Need more info about this: Data Collection Items -> Data -> Parameter
Exactly -
"Status" parameter.
What codes returns this parameter?
Similarly like this?
Quote from: Victor Kirhenshtein
Hello!
System.ServiceState can return the following codes:
0 - service running;
1 - service paused;
2 - service starting (start pending);
3 - service pausing (pause pending);
4 - service starting after pause (continue pending);
5 - service stopping (stop pending);
6 - service stopped;
255 - unable to get current service state.
I have now "code 4" state from few server. And i don't understand what is it means.
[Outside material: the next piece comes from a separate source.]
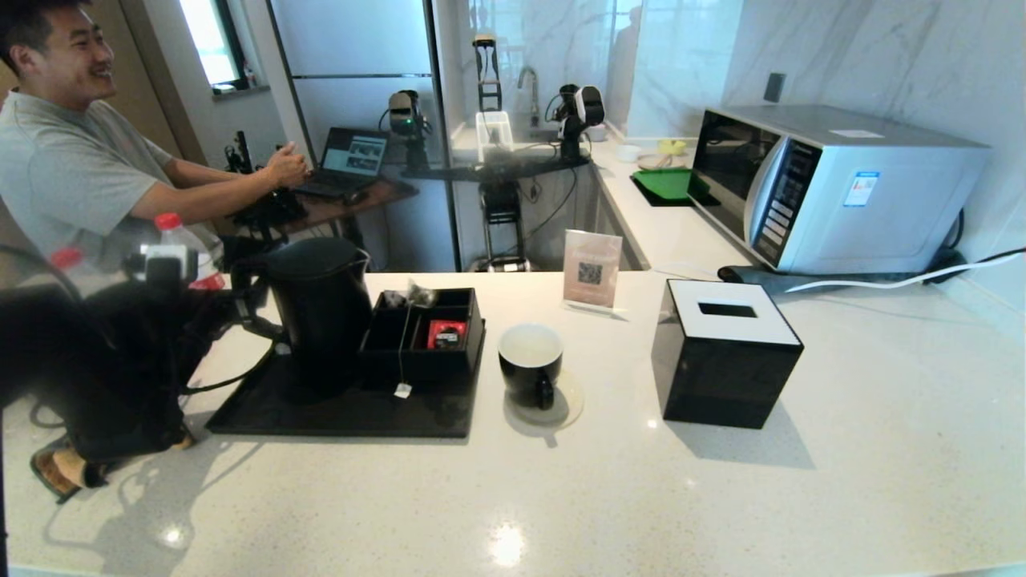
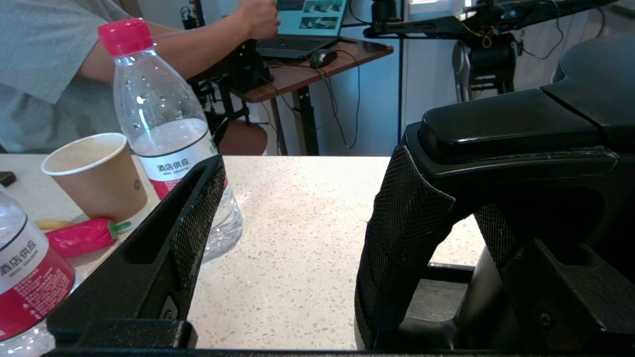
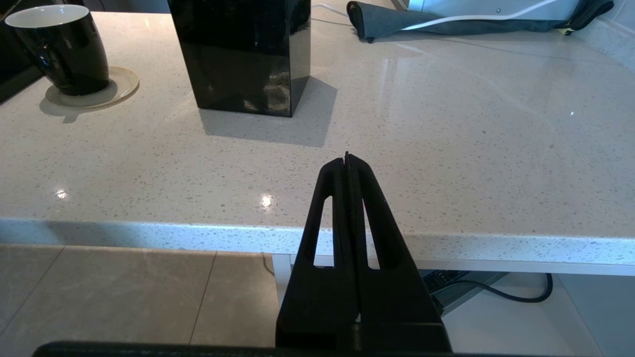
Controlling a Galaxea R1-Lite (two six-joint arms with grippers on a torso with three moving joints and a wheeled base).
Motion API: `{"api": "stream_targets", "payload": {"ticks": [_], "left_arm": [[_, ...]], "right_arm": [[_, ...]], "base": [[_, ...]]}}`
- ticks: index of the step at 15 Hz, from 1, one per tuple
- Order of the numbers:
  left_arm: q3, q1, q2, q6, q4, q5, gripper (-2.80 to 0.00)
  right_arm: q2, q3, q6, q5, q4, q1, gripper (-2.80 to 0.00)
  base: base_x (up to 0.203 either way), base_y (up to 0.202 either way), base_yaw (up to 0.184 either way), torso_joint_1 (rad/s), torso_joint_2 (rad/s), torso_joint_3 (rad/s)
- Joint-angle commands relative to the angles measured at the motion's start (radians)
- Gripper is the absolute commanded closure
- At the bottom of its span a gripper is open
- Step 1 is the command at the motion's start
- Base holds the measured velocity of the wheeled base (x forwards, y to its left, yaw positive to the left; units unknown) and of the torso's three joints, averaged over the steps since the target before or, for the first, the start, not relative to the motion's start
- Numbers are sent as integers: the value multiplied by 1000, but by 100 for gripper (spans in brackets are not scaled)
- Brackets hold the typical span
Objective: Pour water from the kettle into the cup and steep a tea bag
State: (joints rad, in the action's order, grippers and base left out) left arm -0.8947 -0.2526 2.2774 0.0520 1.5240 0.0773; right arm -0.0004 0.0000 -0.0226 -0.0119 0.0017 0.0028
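Note:
The tall black kettle (image 1: 321,308) stands on a black tray (image 1: 337,413) at the left. My left gripper (image 1: 244,308) is at its loop handle (image 2: 501,126) and is open. The handle lies beside the outer finger (image 2: 404,223); only bare counter shows in the gap between the fingers of the left gripper (image 2: 307,158). The black cup (image 1: 531,359) with a white inside sits on a coaster right of the tray; it also appears as the cup (image 3: 62,47). The tea bag (image 1: 418,295) rests in a black organiser box, its tag (image 1: 402,390) hanging on the string. My right gripper (image 3: 347,159) is shut and empty, at the counter's front edge.
Two water bottles with red caps (image 2: 158,124), a tan paper cup (image 2: 96,173) and a red pepper (image 2: 82,237) stand left of the kettle. A black tissue box (image 1: 725,353) is right of the cup. A microwave (image 1: 834,184) and a seated person (image 1: 72,152) are behind.

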Motion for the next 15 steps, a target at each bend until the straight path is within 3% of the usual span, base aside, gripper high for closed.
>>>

It' an internal parameter (i.e. it represents information existing inside NetXMS server, not on target node). Internal parameter Status represents current node's status in NetXMS encoded as follows:
0 = Normal
1 = Warning
2 = Minor
3 = Major
4 = Critical
5 = Unknown
6 = Unmanaged
There also internal parameter ChildStatus(), which represents status of given node's child object. In addition to status codes listed above, interface objects can have the following additional status codes:
7 = Disabled
8 = Testing
Best regards,
Victor
thanks! =)
i understand now.
great support!
Quote from: Victor Kirhenshtein on July 02, 2008, 10:46:53 AM
It' an internal parameter (i.e. it represents information existing inside NetXMS server, not on target node). Internal parameter Status represents current node's status in NetXMS encoded as follows:
0 = Normal
1 = Warning
2 = Minor
3 = Major
4 = Critical
5 = Unknown
6 = Unmanaged
There also internal parameter ChildStatus(), which represents status of given node's child object. In addition to status codes listed above, interface objects can have the following additional status codes:
7 = Disabled
8 = Testing
Best regards,
Victor
I've noticed that I get status 4 when I unplug a network cable to a managed object. I was wondering if there is any other condition other than not being able to communicate with an object (because it's unplugged, or turned off) that can lead to a status of "critical". IE if I see this status, can I safely assume that my server cannot talk to the managed device?
Thanks.
Tony
Hi!
It depends on your configuration. For node objects, status calculated based on two sources - statuses of child objects (interfaces and network services), and active alarms for the node. So, if you, for example, have outstanding critical alarm, node status will be critical even if it is reachable by management server. Also, default status calculation algorithm takes most critical status of child objects, so if you have managed device with multiple interfaces, one interface in down state will cause critical status for entire device, although it is still reachable via other interfaces.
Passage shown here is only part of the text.